--- Dataset records ---
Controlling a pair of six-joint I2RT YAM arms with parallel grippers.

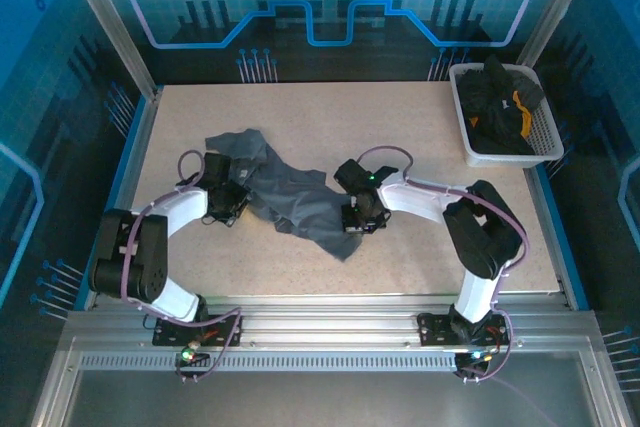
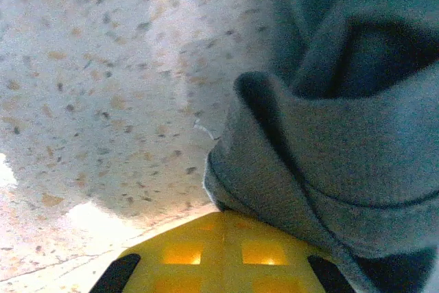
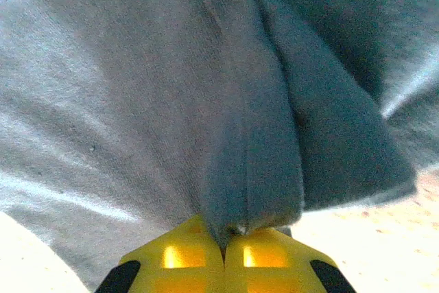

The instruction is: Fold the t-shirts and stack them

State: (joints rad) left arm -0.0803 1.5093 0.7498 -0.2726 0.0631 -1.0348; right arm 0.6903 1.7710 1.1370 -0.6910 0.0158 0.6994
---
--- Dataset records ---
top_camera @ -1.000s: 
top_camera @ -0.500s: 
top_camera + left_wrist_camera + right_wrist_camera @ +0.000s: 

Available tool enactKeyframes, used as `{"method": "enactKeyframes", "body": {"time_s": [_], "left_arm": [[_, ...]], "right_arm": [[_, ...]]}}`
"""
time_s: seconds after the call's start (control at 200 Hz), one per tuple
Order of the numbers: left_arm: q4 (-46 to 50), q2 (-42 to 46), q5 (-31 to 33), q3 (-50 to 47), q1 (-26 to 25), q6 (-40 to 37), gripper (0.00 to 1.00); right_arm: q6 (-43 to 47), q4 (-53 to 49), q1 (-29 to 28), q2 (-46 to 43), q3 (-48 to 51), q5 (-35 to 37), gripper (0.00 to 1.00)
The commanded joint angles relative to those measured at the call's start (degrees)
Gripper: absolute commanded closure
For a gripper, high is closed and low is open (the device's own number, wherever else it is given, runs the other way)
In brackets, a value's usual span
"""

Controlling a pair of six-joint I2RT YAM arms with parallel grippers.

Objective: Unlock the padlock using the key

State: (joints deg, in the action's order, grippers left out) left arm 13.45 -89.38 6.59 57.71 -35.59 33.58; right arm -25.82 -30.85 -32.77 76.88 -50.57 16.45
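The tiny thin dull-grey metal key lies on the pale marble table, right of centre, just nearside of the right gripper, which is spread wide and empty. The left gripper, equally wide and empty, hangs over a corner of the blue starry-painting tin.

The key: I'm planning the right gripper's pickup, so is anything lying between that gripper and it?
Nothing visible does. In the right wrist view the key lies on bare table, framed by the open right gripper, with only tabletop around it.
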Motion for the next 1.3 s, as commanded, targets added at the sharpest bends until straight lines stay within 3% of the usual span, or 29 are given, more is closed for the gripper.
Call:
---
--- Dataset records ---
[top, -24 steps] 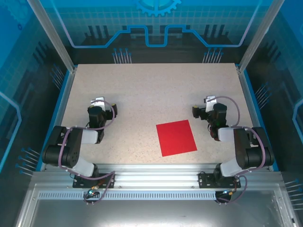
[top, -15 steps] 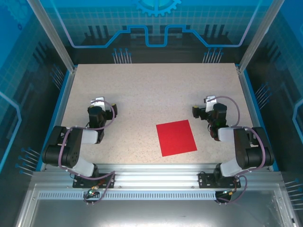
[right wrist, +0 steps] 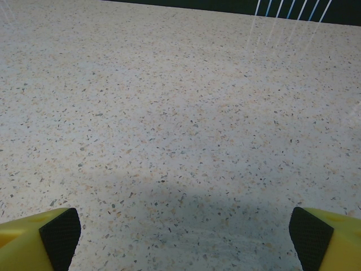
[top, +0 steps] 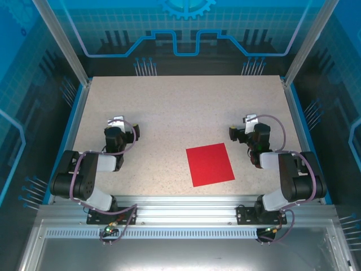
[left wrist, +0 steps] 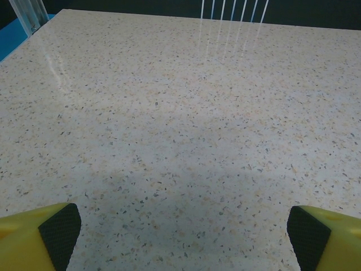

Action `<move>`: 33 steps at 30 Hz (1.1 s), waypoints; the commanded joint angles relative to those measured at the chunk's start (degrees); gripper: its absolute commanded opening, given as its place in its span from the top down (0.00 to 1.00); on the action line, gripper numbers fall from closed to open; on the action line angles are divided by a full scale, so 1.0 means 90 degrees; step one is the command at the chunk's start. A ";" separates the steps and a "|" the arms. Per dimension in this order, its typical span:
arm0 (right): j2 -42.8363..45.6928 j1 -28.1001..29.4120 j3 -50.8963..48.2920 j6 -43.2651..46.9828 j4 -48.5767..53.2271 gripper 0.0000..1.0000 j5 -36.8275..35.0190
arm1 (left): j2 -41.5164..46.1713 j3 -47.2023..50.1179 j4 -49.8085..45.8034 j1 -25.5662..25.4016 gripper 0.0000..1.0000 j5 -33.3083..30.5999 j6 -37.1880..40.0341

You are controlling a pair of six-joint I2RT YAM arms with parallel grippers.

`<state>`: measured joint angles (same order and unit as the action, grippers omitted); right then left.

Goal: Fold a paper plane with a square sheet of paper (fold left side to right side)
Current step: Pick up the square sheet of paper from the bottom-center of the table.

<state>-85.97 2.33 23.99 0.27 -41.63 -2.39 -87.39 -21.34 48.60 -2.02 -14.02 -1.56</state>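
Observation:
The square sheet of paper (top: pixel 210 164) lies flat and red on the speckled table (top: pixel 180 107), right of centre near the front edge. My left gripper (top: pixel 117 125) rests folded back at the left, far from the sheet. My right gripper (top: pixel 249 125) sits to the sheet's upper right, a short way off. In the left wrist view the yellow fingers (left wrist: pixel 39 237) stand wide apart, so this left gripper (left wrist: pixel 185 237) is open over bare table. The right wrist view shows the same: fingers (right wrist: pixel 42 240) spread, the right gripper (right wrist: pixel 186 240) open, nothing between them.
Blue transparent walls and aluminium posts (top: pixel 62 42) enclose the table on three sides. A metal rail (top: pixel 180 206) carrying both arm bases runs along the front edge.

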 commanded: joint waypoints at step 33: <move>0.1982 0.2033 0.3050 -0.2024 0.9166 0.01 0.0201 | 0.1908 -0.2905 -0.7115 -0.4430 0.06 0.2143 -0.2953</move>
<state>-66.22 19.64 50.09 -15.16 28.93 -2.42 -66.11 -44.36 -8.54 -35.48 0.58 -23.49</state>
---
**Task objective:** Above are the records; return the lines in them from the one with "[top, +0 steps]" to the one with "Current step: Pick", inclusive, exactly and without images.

**Solution:**
[top, +0 steps] 
[left wrist, +0 steps] 

Action `<move>`: 33 steps at 30 Hz (1.1 s), waypoints; the commanded joint angles relative to those measured at the chunk's start (degrees); gripper: its absolute commanded opening, given as its place in its span from the top down (0.00 to 1.00); on the action line, gripper numbers fall from closed to open; on the action line angles are divided by a full scale, so 1.0 means 90 degrees; step one is the command at the chunk's start. A ";" separates the steps and a "|" the arms. Per dimension in this order, its typical span:
arm0 (right): j2 -42.8363..45.6928 j1 -28.1001..29.4120 j3 -50.8963..48.2920 j6 -43.2651..46.9828 j4 -48.5767..53.2271 gripper 0.0000..1.0000 j5 -36.8275..35.0190
arm1 (left): j2 -41.5164..46.1713 j3 -47.2023..50.1179 j4 -49.8085..45.8034 j1 -25.5662..25.4016 gripper 0.0000..1.0000 j5 -33.3083..30.5999 j6 -37.1880..40.0341

You are controlling a pair of six-joint I2RT YAM arms with parallel grippers.

`<state>`: measured joint angles (same order and unit as the action, grippers omitted); right then left.

Goal: Fold a paper plane with a square sheet of paper (fold left side to right side)
Current step: Pick up the square sheet of paper from the bottom-center of the table.

Nothing else belongs to this exercise.